Suppose $(x, y)$ is a product function on some vector space $X$ over the field $\mathbb{K} = \mathbb{R}$ or $\mathbb{C}$. We don't know that it's a scalar product, but we do know that it's 'sesquilinear'. My first question is, can 'sesquilinear' be interpreted as satisfying the equality $(\alpha x + \beta y, z) = \alpha(x, z) + \beta(y, z)$ for all $x, y, z \in X$ and $\alpha, \beta \in \mathbb{K}$?
Secondly, given sesquilinearity, can it be shown that if $(x, x) \in \mathbb{R}$ for all $x \in X$, then the bracket function has conjugate symmetry, i.e. for any $x, y \in X$, $(x, y) = \overline{(y, x)}$?
I've been trying to prove this by finding $(x+y, x+y)$, but I can't prove that $(x, y)$ and $(y, x)$ have the same real part.

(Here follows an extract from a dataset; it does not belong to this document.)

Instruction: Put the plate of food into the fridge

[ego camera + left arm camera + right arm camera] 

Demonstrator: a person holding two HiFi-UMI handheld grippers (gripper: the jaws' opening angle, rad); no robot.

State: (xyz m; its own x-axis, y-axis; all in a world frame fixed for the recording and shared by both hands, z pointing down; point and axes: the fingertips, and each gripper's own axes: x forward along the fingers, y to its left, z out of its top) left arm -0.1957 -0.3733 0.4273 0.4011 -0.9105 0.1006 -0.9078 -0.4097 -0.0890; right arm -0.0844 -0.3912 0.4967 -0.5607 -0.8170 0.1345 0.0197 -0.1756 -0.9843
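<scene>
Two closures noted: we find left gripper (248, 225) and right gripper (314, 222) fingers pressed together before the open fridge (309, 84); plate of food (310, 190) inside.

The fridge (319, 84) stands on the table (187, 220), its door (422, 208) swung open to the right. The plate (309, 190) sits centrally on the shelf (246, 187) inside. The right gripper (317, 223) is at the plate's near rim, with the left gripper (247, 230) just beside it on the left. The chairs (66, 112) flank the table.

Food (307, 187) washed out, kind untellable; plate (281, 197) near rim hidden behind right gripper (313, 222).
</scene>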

(1) The term sesquilinearity is only used over $\mathbb{C}$, where it means additivity in each slot and additionally $$ (\alpha x , y) = \alpha (x,y) = (x,\bar \alpha y). $$ (You only wrote down the first equation)

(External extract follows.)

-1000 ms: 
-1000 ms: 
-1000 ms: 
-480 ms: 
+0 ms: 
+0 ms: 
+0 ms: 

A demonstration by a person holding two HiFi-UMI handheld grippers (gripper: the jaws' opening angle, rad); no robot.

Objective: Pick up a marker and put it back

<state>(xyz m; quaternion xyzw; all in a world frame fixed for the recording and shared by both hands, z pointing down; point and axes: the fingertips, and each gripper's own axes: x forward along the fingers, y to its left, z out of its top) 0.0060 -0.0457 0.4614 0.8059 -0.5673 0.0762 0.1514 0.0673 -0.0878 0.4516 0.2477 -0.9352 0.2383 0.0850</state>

(2) Over $\mathbb{C}$ it is true that any sequilinear form with $(x,x)\in\mathbb{R}$ (for all $x\in X)$ is hermitian, this follows from the polarization identity: $$4(x,y)=\sum_{k=0}^3 i^k(x+i^ky,x+i^ky)$$ Over $\mathbb{R}$ we always have $(x,x)\in\mathbb{R}$ and cannot conclude symmetry in general.